»»

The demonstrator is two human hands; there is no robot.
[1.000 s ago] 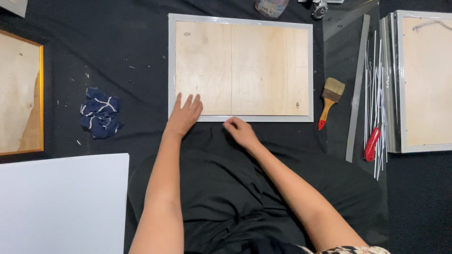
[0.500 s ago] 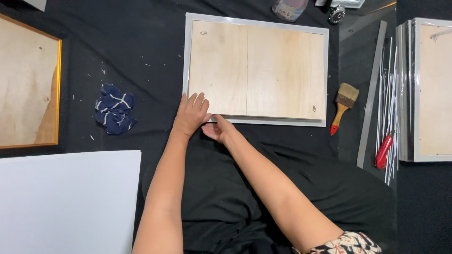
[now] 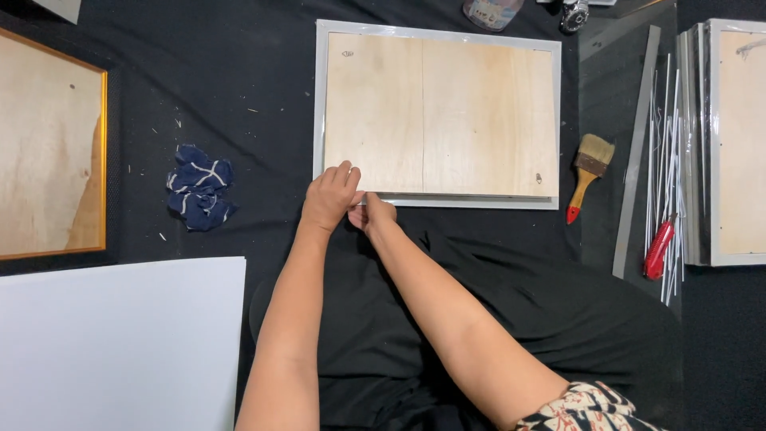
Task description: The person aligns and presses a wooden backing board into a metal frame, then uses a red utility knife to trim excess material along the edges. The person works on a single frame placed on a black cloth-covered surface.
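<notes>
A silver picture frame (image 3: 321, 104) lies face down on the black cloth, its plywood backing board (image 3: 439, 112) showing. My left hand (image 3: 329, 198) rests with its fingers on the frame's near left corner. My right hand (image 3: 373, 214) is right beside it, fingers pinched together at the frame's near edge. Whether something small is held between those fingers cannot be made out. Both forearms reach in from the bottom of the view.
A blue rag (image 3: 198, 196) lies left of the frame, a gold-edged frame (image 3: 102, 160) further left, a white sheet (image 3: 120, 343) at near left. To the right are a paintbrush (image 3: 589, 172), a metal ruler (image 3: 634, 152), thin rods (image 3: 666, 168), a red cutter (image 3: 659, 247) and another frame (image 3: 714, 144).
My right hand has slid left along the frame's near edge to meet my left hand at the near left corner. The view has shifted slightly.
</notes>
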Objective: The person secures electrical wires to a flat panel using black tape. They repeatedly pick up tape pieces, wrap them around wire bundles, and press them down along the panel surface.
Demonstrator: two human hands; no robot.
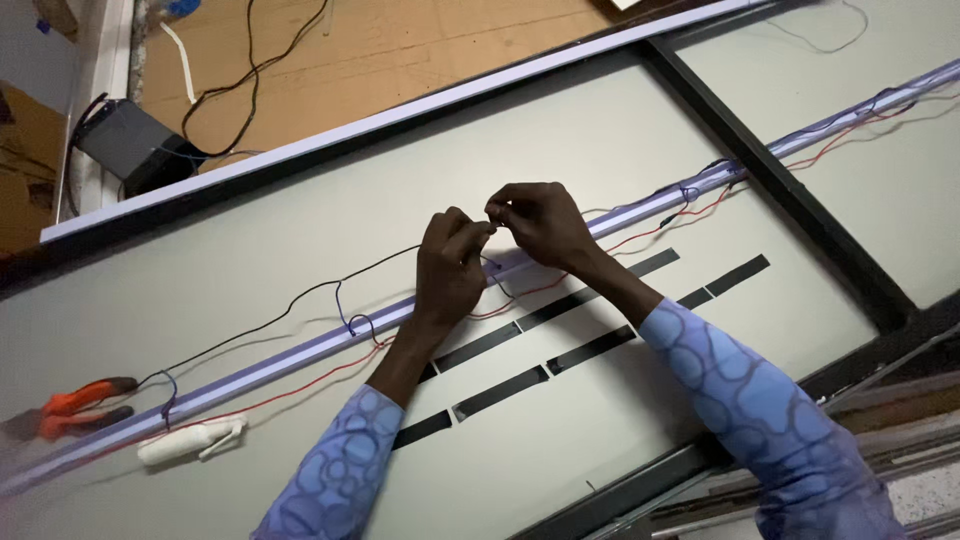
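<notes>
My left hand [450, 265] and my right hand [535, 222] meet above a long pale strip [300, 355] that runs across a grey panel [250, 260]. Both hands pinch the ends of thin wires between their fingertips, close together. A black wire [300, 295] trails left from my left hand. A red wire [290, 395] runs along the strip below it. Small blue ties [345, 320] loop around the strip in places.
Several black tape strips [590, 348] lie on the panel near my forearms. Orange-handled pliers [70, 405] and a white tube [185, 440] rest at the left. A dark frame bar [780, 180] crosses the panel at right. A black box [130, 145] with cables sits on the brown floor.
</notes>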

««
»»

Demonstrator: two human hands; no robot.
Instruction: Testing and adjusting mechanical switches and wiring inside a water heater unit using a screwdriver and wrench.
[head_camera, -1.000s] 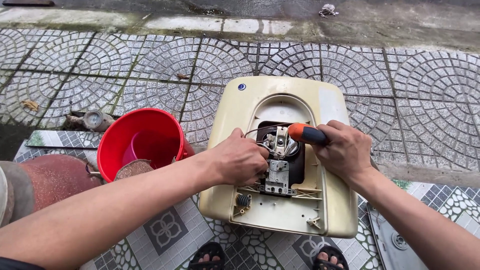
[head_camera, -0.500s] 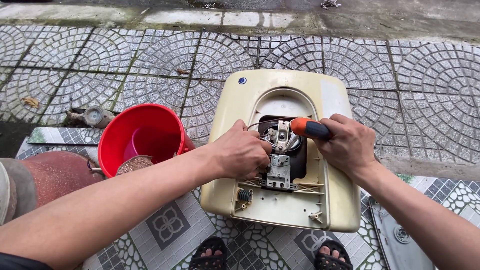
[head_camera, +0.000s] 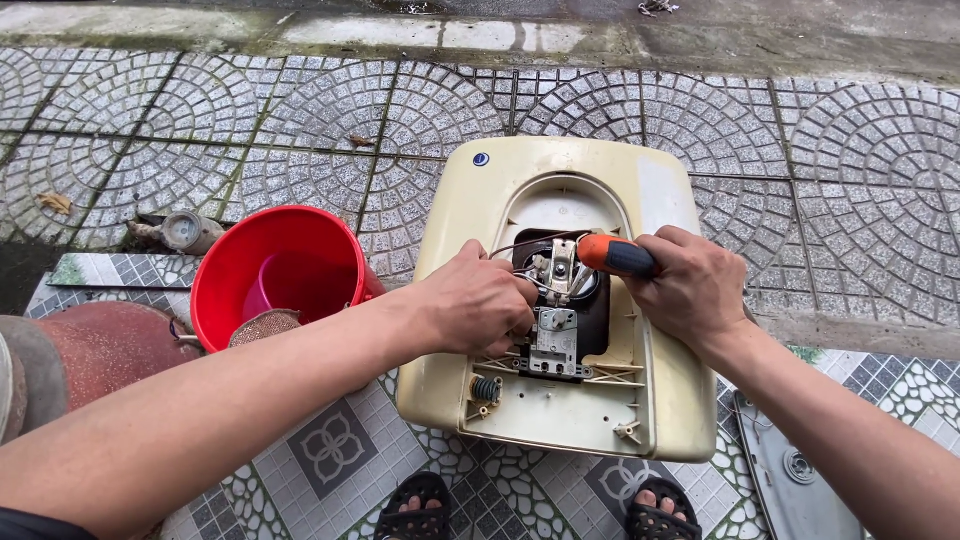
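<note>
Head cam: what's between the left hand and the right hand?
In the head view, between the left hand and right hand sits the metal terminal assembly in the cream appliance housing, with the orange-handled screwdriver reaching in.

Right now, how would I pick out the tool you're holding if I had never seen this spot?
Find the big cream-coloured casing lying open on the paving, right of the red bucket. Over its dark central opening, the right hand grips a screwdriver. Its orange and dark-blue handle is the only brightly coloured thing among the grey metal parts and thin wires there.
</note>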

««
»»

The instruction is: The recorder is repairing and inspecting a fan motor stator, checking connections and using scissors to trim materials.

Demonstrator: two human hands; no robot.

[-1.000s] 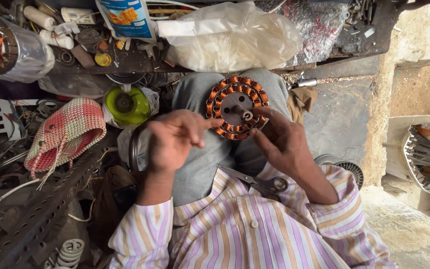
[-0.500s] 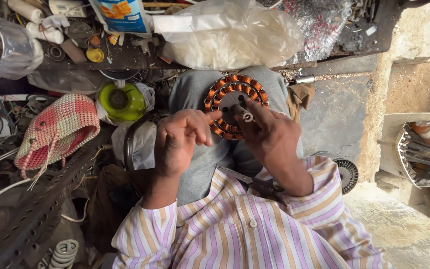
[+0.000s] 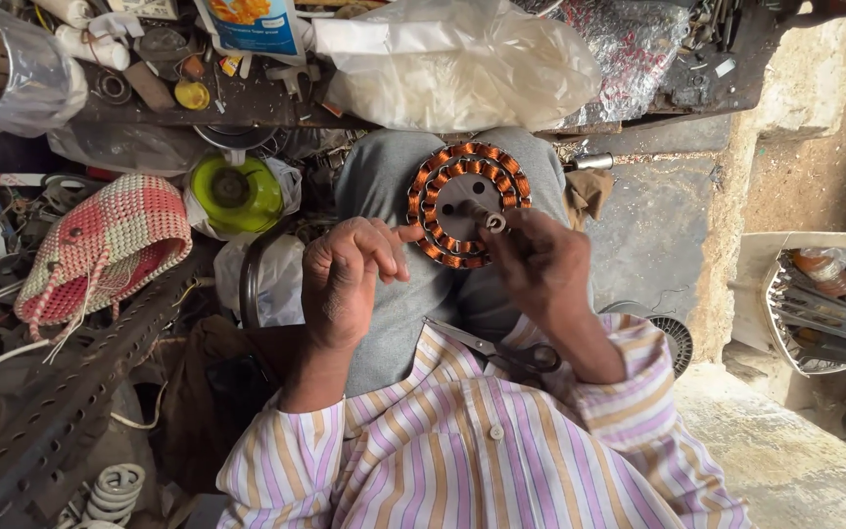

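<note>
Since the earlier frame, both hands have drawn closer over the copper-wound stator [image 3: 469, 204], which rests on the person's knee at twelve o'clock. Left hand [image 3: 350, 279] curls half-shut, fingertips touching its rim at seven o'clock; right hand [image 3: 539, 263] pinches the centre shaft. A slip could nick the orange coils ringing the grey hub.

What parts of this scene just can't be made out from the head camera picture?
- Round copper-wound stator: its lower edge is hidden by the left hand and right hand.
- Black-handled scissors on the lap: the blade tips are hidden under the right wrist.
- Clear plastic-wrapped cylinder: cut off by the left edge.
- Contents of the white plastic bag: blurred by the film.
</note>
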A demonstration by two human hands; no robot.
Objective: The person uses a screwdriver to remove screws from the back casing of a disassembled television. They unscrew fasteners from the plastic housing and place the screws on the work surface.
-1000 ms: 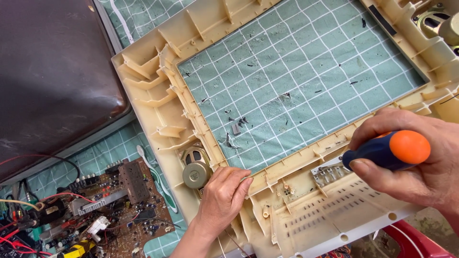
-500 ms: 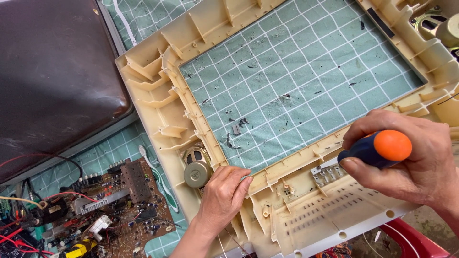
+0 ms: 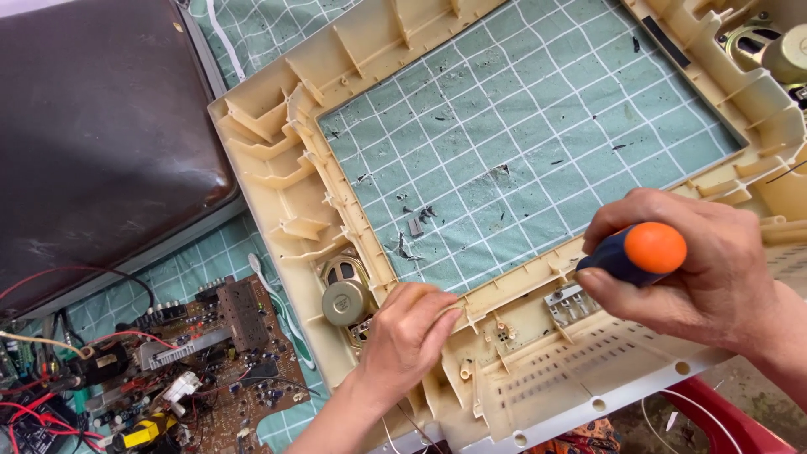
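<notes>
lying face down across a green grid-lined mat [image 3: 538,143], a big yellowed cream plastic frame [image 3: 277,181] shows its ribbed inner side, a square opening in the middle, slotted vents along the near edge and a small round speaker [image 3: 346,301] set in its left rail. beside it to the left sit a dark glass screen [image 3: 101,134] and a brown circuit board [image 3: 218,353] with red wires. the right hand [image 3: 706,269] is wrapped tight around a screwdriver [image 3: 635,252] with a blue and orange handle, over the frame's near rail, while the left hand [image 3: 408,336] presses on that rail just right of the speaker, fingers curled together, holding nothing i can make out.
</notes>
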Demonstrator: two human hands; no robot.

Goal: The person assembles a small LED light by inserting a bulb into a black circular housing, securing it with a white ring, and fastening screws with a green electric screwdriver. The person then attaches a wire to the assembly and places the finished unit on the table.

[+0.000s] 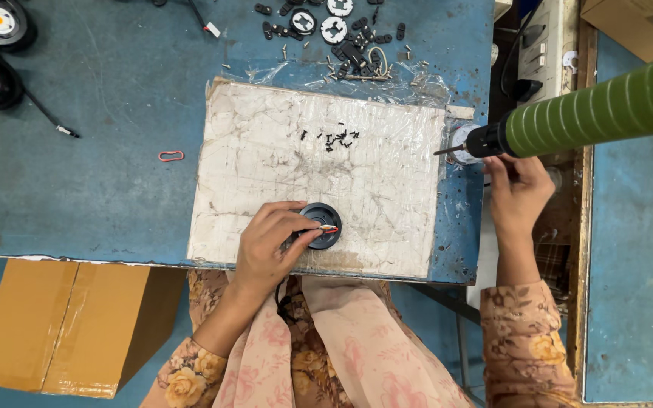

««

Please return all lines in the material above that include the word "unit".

Instruction: Testing and adjusting mechanical switches and wiring inside a water heater unit using a screwdriver and wrench.
Goal: The person assembles a small LED light by inserting a bulb into a black circular housing, securing it with a white ring, and fastening screws with a green electric screwdriver. The person then attaches a wire to the assembly and places the finished unit on the table.

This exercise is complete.